TASK TO CARRY OUT: Return the data that follows exactly as it appears. Pictures do not belong in the copy.

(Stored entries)
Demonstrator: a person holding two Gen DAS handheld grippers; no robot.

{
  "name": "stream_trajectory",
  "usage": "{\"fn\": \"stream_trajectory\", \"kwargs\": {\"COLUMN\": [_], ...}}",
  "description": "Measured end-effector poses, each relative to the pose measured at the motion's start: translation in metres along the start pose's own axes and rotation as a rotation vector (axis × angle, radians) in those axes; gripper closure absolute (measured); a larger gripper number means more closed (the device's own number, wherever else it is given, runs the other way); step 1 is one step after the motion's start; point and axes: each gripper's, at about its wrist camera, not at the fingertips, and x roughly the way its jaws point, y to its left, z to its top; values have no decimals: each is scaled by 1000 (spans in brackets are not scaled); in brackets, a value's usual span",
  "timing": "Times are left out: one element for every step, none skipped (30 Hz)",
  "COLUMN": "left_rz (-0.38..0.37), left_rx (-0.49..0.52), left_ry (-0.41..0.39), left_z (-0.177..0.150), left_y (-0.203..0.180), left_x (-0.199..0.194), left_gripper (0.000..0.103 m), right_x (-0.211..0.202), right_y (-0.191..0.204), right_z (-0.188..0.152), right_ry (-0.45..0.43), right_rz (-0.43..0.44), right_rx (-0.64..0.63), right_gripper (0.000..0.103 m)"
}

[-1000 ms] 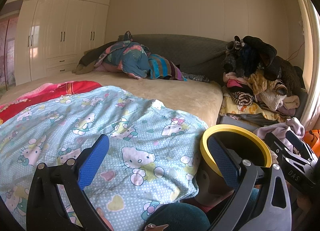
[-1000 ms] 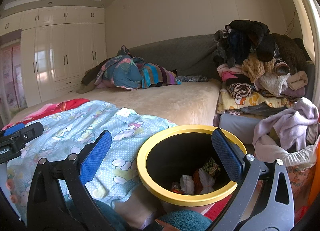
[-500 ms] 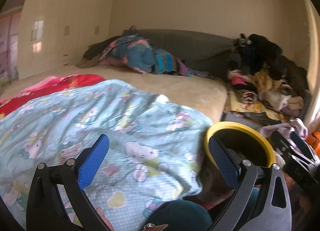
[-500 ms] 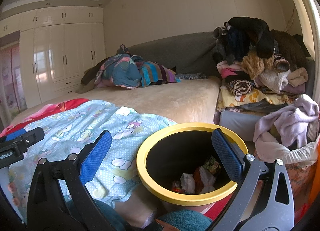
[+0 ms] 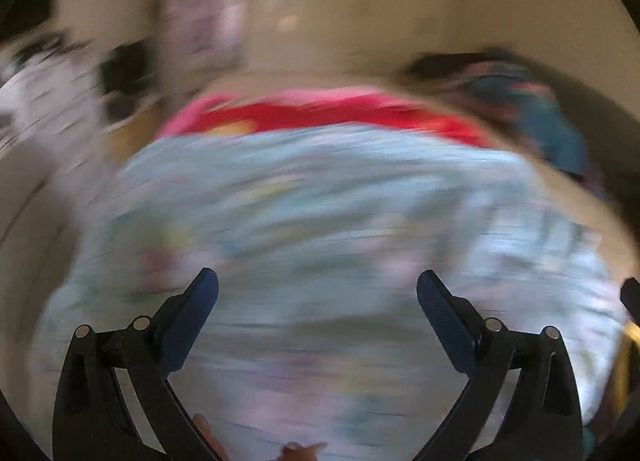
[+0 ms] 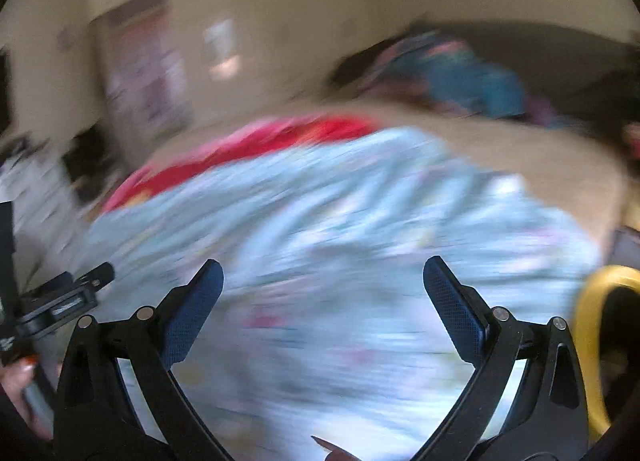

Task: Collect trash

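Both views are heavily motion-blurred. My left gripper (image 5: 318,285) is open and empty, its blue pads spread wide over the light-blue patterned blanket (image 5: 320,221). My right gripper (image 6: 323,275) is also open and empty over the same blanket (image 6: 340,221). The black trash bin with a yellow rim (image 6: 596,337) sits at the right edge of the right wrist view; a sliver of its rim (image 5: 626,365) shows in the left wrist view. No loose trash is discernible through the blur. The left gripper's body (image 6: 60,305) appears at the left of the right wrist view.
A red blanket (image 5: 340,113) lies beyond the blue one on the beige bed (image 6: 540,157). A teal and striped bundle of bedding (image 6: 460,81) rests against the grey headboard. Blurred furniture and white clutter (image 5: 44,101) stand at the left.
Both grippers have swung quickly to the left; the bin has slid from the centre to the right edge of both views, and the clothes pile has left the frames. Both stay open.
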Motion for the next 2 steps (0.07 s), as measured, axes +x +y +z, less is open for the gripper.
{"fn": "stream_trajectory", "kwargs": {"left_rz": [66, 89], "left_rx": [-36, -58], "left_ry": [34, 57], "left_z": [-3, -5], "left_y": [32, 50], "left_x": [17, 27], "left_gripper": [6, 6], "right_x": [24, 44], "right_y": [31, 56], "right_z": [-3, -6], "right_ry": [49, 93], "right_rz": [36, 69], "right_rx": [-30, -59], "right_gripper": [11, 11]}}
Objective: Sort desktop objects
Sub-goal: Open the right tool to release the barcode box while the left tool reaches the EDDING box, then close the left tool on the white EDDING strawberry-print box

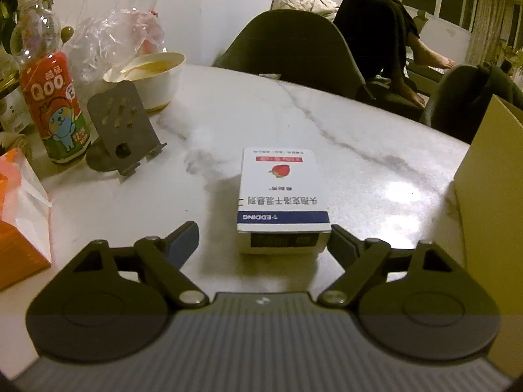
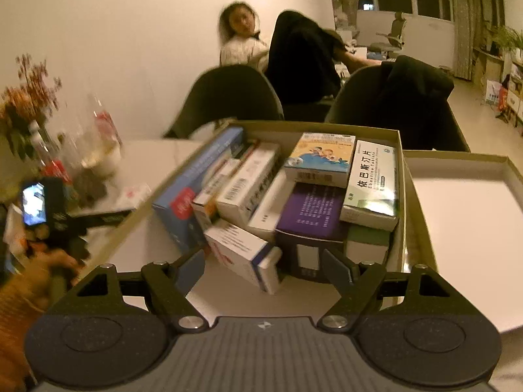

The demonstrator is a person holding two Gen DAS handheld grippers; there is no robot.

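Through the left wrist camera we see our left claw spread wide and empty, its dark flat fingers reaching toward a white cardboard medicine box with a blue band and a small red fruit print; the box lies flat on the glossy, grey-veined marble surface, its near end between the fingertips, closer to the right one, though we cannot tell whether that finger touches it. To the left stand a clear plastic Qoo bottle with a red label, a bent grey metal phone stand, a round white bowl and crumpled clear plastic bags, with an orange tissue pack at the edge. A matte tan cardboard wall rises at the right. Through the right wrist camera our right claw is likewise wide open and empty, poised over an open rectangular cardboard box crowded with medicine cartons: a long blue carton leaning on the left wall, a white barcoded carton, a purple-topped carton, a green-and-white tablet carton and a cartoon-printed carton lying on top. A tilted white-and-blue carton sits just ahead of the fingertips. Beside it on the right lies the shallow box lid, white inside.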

PROBLEM SOLUTION:
Demonstrator: a person holding two Gen DAS handheld grippers; no robot.

{
  "name": "stream_trajectory",
  "usage": "{\"fn\": \"stream_trajectory\", \"kwargs\": {\"COLUMN\": [_], ...}}",
  "description": "Measured end-effector poses, each relative to the pose measured at the motion's start: translation in metres along the start pose's own axes and rotation as a rotation vector (axis × angle, radians) in those axes; gripper closure absolute (measured); a larger gripper number means more closed (the device's own number, wherever else it is given, runs the other way); step 1 is one step after the motion's start; point and axes: each gripper's, at about its wrist camera, not at the fingertips, and x roughly the way its jaws point, y to its left, z to its top; values have no decimals: each is scaled by 1000 (spans in brackets are not scaled); in brackets, a value's usual span",
  "timing": "Times are left out: one element for every step, none skipped (30 Hz)",
  "COLUMN": "left_rz (-0.38..0.37), left_rx (-0.49..0.52), left_ry (-0.41..0.39), left_z (-0.177..0.150), left_y (-0.203..0.180), left_x (-0.199..0.194), left_gripper (0.000..0.103 m), right_x (-0.211..0.202), right_y (-0.191..0.204), right_z (-0.188..0.152), right_ry (-0.45..0.43), right_rz (-0.43..0.44), right_rx (-0.64..0.63), right_gripper (0.000..0.103 m)"
}

[-1000 ms] 
[-1000 ms] 
[-500 ms] 
[-500 ms] 
[+0 ms] 
[+0 ms] 

Task: Collect trash

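Both views are heavily motion-blurred. My left gripper (image 5: 318,285) is open and empty, its blue pads spread wide over the light-blue patterned blanket (image 5: 320,221). My right gripper (image 6: 323,275) is also open and empty over the same blanket (image 6: 340,221). The black trash bin with a yellow rim (image 6: 596,337) sits at the right edge of the right wrist view; a sliver of its rim (image 5: 626,365) shows in the left wrist view. No loose trash is discernible through the blur. The left gripper's body (image 6: 60,305) appears at the left of the right wrist view.
A red blanket (image 5: 340,113) lies beyond the blue one on the beige bed (image 6: 540,157). A teal and striped bundle of bedding (image 6: 460,81) rests against the grey headboard. Blurred furniture and white clutter (image 5: 44,101) stand at the left.
Both grippers have swung quickly to the left; the bin has slid from the centre to the right edge of both views, and the clothes pile has left the frames. Both stay open.
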Motion for the next 2 steps (0.07 s), as measured, axes +x +y +z, less is open for the gripper.
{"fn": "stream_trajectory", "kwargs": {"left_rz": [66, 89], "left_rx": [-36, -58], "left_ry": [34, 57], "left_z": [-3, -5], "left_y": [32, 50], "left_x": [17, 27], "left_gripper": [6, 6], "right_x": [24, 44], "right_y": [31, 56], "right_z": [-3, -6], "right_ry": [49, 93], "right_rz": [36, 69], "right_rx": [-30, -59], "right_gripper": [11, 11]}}
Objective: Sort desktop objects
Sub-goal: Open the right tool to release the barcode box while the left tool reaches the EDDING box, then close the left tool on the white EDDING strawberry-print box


The demonstrator is a person holding two Gen DAS handheld grippers; there is no robot.

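Through the left wrist camera we see our left claw spread wide and empty, its dark flat fingers reaching toward a white cardboard medicine box with a blue band and a small red fruit print; the box lies flat on the glossy, grey-veined marble surface, its near end between the fingertips, closer to the right one, though we cannot tell whether that finger touches it. To the left stand a clear plastic Qoo bottle with a red label, a bent grey metal phone stand, a round white bowl and crumpled clear plastic bags, with an orange tissue pack at the edge. A matte tan cardboard wall rises at the right. Through the right wrist camera our right claw is likewise wide open and empty, poised over an open rectangular cardboard box crowded with medicine cartons: a long blue carton leaning on the left wall, a white barcoded carton, a purple-topped carton, a green-and-white tablet carton and a cartoon-printed carton lying on top. A tilted white-and-blue carton sits just ahead of the fingertips. Beside it on the right lies the shallow box lid, white inside.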

No more output is expected here.